ファミマでも、ラグビーでも軸になる。近鉄 新人プロップ・石井智亮

ファミマでも、ラグビーでも軸になる。近鉄 新人プロップ・石井智亮
ラインアウトでスロアーを見やる近鉄新人プロップの石井智亮
 勤務先はファミリーマートだ。
 上本町駅の地上改札を出た右にある。
 近鉄の新人プロップ、石井智亮(いしい・ともあき)は紺の制服に身を包む。エンジが加われば、チームカラーになる。
 業務はレジ打ちや品出し。シーズン中なので勤務時間は午前8時から昼過ぎまで。
「めちゃくちゃやりやすくしてもらってます。みなさんの理解があります。パートの方からも『今日は大丈夫だから、練習に行って』と早めにあがるよう言ってもらえたりします」
 店長をつとめるのは、ラグビー部の先輩で元スクラムハーフの福地達彦である。
 石井は社員選手だ。
 今春、近鉄グループホールディングスに総合職として新卒採用された。組織は、鉄道を中心に150を超える関連会社を抱える。職制上は、そこで社長になれる資格を有する。いわばエリートのひとりだ。
 新入社員は基本的に、駅中のファミマなどを統括するリテーリングや鉄道、不動産に配属される。そこで、いわゆる「丁稚(でっち)奉公」をしながら、西日本有数の企業体における仕事を覚えていく。
 石井は神奈川の公立・生田高入学後にラグビーを始め、成蹊大に進んだ。
 黒に胸に赤が入るジャージーの成蹊大は1923年(大正12)創部。近鉄の1929年より6年早い。直近の3年は帝京大や早慶明が所属する対抗戦のAグループで戦っている。
 この大学からラグビー部への入部は57年ぶり。ロックとして主将、引退後は主務をつとめた中山久に次ぎ2人目になる。

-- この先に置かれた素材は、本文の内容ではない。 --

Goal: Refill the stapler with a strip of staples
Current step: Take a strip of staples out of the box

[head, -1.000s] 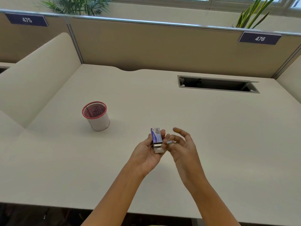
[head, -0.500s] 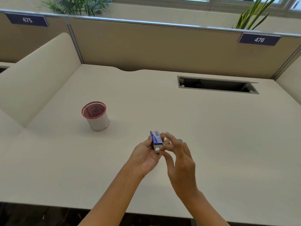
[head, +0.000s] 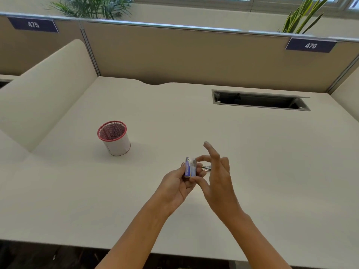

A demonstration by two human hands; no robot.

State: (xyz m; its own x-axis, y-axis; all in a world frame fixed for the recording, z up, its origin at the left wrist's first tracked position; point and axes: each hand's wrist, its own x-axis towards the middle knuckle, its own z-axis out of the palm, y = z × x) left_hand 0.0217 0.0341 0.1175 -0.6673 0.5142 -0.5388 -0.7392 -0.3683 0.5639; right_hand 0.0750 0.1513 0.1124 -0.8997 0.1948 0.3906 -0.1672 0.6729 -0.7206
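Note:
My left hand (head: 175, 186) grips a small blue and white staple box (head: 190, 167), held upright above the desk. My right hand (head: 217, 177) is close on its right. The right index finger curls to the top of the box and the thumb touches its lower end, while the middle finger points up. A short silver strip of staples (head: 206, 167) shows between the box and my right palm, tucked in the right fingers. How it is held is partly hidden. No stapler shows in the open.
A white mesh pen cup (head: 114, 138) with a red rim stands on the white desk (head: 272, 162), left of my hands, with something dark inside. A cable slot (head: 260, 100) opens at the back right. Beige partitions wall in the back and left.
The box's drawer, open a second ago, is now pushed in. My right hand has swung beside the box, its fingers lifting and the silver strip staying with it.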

中山の入社は1961年。当時、近鉄は八幡製鉄(現新日鉄住金八幡)とともに、社会人ラグビーにおける一方の旗頭だった。
 石井は生まれも育ちも関東だ。
 入社して、初めて関西で生活する。
「温かい人が多いですね。電車に乗っていても『ライナーズの選手やね』と気軽に声をかけてくれたり、食事に行っても『にいちゃん、ええガタイ(体)してるけど、何してんの?』と話しかけてくれたりします」
 フレンドリーさが気に入っている。
 住まいはラグビー部寮。花園ラグビー場の最寄り駅、近鉄東花園から徒歩数分だ。
「この前の神戸製鋼とサントリーの試合は、僕の部屋にオイケさんとかノナカとかが集まって来て、みんなでわいわい言いながら、テレビで観戦しました」
 ダン・カーターが36−20でトップリーグデビューを白星で飾った一戦を2年上の尾池亨允や同期の野中翔平らと楽しんだ。
 石井はトップチャレンジ開幕から3試合連続して右プロップで先発する。
 ゼネラルマネジャーの飯泉景弘は言う。
「チャンスをがっちりつかんだ感じですね。彼は吸収力がすごいんです」
 レギュラーの前田龍佑のケガなどが追い風になった形だが、最初は出遅れる。
「4月にあった日野との合同練習では、スクラムがまったく組めず、ニック・スタイルズに『おまえはいいよ。出といて』と言われていました。でもそこから、彼の言うことをすべて受け入れ、頑張ってきました」
 スタイルズはフォワードコーチ。選手たちの評価は高い。そのユニットで日本人最年長34歳、ロックの松岡勇は話す。
「なんでも教えられます。スクラムもラインアウトもブレイクダウンも」
 前職はスーパーラグビー・レッズのヘッドコーチ(監督)だった。トップリーグ・クボタでの指導経験もある。石井は、その教えに素直に従う。強豪校出身ではなく、色がついていないからこそ、素直に対処すれば技術の会得は早い。それを182センチ、120キロと恵まれたボディーが増幅させる。
 栗田工業戦は、9月29日、台風24号が列島を縦断する前日にあった。
 滋賀県の東部、東近江市にある布引グリーンスタジアム。天然芝グラウンドの周囲にあるエンジのアンツーカートラックは、激しい雨を流しきれず、大きな水たまりを作る。
 その悪天候の中、石井は後半39分まで試合出場。38−7の勝利に力を尽くす。
 前半18分、スクラムで連続してコラプシングを奪った。相手プロップはイエローカードをもらい、10分間の一時退出。数的優位の中、スクラムハーフのライアン・ローレンスが先制トライを決める。石井はほほ笑む。
「試合全体を通して見れば、内容的にはよかったと思います」
 フッカーは高島卓久馬。社会人8年目は新人の左隣でスクラムをリードする。
「石井は1年目にしたらすごいです」
 賛辞を送った。
 チームはこれまでの2試合同様、「3トライ差以上」でのボーナスポイントを挙げる。勝ち点は15となり、首位を守る。同じ大阪本拠地のライバルで、昨年度ともにトップリーグ落ちしたNTTドコモに1差をつけた。
 石井はチームと個人の目標を挙げる。
「もちろん、再昇格することです。そして、まだまだ未熟ではありますが、将来的には大学から初めての日本代表になりたいです」
 夢と希望にあふれる23歳は続ける。
「関西に来て正解でした。仕事とラグビーの中で確実に成長させてもらっています」
 これからも、この浪速の地にしっかりと根を張って生きていく。